Figure 3. Examples of biofilm infiltration classes for extant archosaur bone.

A) Class 0: a pore on a fractured bone sample from A. mississippiensis showing no biofilm infilling; B) Class 1: a pore on a fractured bone sample from A. mississippiensis showing a biofilm coating the inner pore wall; C) Class 2: pores from a whole bone sample of A. mississippiensis showing a significant biofilm coating on the inner pore walls; D) Class 4: a pore from a fractured bone sample of G. gallus showing a complete infiltration or covering of the pore. All images shown at 300× magnification.

Table 1. Categorization of observed pore sizes in extant archosaur bones and associated biofilm growth.

Table 2. Degree of biofilm infiltration into observed pores in extant archosaur bones.
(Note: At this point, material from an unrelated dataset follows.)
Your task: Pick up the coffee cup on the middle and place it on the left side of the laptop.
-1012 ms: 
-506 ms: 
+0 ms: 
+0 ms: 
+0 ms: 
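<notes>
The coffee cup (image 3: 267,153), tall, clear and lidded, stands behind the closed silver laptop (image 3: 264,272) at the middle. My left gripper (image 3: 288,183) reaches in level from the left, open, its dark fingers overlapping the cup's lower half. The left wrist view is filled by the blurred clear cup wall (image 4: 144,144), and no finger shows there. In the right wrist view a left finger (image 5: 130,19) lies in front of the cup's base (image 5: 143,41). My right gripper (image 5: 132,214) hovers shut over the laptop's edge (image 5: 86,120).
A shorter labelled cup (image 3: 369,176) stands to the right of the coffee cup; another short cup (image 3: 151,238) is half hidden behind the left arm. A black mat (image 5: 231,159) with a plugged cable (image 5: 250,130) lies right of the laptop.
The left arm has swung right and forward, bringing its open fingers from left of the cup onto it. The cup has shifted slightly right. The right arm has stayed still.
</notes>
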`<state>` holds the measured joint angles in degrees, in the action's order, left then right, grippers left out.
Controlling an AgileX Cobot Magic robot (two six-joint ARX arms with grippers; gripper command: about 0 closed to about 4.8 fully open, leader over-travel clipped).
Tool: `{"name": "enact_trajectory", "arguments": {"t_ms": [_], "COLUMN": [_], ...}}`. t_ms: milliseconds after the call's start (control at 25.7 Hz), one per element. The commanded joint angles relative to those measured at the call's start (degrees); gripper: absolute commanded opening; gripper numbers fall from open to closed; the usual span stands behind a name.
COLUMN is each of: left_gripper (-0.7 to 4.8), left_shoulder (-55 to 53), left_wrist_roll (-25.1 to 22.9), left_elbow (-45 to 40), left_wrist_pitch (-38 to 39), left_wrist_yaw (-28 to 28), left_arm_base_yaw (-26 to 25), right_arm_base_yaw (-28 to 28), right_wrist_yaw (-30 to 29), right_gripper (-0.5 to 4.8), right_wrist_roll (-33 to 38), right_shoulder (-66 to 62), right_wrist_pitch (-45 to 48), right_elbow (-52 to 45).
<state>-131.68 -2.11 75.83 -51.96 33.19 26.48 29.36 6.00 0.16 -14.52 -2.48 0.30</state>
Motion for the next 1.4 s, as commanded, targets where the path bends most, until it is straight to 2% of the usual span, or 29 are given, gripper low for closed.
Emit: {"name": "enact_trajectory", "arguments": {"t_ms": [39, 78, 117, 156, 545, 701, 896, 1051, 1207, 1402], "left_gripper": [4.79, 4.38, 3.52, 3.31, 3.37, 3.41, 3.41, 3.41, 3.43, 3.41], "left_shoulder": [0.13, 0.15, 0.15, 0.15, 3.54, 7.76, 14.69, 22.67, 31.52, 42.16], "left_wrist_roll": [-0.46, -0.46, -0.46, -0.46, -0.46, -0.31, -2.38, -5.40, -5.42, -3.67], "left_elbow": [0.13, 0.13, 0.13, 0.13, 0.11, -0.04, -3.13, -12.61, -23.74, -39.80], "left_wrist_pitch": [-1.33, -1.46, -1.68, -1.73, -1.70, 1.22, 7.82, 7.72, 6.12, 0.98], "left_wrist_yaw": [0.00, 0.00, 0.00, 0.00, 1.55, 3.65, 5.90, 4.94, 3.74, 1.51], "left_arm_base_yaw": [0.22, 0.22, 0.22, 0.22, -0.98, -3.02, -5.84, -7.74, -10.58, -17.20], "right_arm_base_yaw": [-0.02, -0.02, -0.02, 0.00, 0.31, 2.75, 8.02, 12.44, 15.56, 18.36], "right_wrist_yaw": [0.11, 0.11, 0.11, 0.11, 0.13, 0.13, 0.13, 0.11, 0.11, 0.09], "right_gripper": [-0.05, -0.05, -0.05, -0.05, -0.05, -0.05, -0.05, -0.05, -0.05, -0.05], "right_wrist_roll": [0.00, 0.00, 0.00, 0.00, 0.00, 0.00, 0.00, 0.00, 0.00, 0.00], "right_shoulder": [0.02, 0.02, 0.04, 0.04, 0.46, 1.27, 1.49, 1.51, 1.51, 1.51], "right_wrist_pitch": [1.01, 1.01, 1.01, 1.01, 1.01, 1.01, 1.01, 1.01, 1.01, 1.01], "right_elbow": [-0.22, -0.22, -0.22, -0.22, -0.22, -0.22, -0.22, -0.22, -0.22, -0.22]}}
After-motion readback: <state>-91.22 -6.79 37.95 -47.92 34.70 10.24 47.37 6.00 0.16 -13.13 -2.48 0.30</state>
The Characteristics of Biofilms and Microbial Communities in Extant Archosaur Bones

Bone samples were analyzed to identify the degree of biofilm growth and infiltration, and to investigate variation in microbial communities with different preservational settings. To investigate the degree of biofilm growth on bones, samples were sectioned for SEM analysis and surface pores were counted, measured, and assessed for biofilm infiltration. Kolmogorov-Smirnov Goodness-of-Fit tests show no significant difference in the distribution of pore sizes among archosaurs (Figure 4A). However, significant differences were found in the degree of microbial infilling of extant archosaur bone pores related to taphonomic conditions (Figure 4B). Variation in microbial community was assessed by PLFA analysis and Principle Component Analysis (PCA) and show significant differences in microbial communities between whole and bisected G. gallus bones in freshwater environments (Table 3, Figure 5).

Figure 4. Results of PC-ORD statistical analysis.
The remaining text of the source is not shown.